• Erectile Dysfunction;
  • Testosterone;
  • BMI;
  • IIEF-5


Introduction.  Obesity is receiving growing research attention. However, investigations concerning the potential impact of obesity and testosterone on erectile dysfunction (ED) in young men have not been completely clarified.

Aim.  To identify the relationship between ED, serum testosterone level, and obesity in draftees in Taiwan.

Methods.  Data were obtained from a baseline survey of 364 young adult military conscripts (19–24 years old). Their demographic data, body mass index (BMI), serum testosterone, and ED status were assessed. Sixty-four subjects had ED, and 300 comprised the normal control group.

Main Outcome Measures.  The International Index of Erectile Function-5 (IIEF-5), Sexual Desire Inventory, and Sexual Behavior Scale were used to assess ED, sexual desire, and sexual function.

Results.  Three hundred sixty-four men were available for analysis. The mean age of the sample was 21.66 ± 0.92 years (19–24 years). The IIEF total score had a mean of 21.99 ± 2.34 and median of 23; 64 (17.6%) subjects had ED, although mild. The results showed an increased risk of ED among obese men and subjects with lower serum testosterone.
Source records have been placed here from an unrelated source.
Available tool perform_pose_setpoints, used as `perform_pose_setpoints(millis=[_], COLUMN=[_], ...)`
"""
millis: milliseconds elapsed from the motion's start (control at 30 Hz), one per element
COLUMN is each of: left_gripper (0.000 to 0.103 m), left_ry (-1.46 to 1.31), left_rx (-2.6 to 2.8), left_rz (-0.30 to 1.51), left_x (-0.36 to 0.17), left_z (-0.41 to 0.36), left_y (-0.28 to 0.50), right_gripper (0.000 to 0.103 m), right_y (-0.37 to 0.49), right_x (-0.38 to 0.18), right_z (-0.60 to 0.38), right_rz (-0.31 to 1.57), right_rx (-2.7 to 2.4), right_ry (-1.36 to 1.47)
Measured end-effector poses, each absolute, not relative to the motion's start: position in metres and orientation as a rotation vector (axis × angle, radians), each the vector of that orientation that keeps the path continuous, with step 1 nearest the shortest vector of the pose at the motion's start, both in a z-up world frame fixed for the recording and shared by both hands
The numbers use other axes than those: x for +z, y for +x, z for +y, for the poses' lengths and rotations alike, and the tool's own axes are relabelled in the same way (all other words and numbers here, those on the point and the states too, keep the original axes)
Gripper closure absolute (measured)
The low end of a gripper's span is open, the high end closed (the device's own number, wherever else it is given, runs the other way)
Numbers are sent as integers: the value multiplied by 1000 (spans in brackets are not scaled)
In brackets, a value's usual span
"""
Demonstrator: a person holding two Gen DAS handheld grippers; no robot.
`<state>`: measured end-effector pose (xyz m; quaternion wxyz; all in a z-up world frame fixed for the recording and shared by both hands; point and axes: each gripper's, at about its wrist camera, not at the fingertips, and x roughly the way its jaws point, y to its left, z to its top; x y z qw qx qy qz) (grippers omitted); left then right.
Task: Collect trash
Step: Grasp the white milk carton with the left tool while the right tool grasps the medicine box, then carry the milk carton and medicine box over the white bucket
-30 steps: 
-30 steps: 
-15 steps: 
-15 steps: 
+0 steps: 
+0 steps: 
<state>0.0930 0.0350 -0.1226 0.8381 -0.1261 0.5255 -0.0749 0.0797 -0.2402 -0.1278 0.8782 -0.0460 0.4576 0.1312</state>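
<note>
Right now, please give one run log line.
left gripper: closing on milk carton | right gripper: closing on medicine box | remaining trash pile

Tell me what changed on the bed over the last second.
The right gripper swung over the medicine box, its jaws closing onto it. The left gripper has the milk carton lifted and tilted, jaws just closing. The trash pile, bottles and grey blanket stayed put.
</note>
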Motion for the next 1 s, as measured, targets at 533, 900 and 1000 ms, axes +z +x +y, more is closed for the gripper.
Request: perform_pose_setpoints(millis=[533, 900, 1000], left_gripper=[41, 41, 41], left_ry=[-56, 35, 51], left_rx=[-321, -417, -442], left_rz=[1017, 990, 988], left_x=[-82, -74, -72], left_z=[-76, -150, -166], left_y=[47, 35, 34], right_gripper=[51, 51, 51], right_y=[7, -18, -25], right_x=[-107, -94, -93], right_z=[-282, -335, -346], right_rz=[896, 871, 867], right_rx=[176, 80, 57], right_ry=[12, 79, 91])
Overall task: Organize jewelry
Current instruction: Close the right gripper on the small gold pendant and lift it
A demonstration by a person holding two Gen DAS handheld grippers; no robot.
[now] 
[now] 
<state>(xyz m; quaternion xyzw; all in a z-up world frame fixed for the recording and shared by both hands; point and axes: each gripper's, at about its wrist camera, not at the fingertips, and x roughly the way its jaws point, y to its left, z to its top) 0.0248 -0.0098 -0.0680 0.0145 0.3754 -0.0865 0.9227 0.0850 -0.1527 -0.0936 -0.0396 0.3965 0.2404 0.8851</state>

Among the predictors of ED, obesity (odds ratio = 83.97, 95% CI = 16.17–436.03, degrees of freedom [d.f.] = 1, P < 0.001) and lower serum testosterone (odds ratio = 679.84, 95% CI = 108.48–4,260.58, d.f. = 1, P < 0.001) were significantly independent factors. Testosterone levels were lower in subjects with obesity (P < 0.001).

Conclusion.  This study supports the idea that BMI and serum testosterone may provide warning signs of ED and, at the same time, an opportunity for early intervention in young men. Chao J-K, Hwang TI-S, Ma M-C, Kuo W-H, Liu J-H, Chen Y-P, and Lin Y-C. A survey of obesity and erectile dysfunction of men conscripted into the military in Taiwan. J Sex Med 2011;8:1156–1163.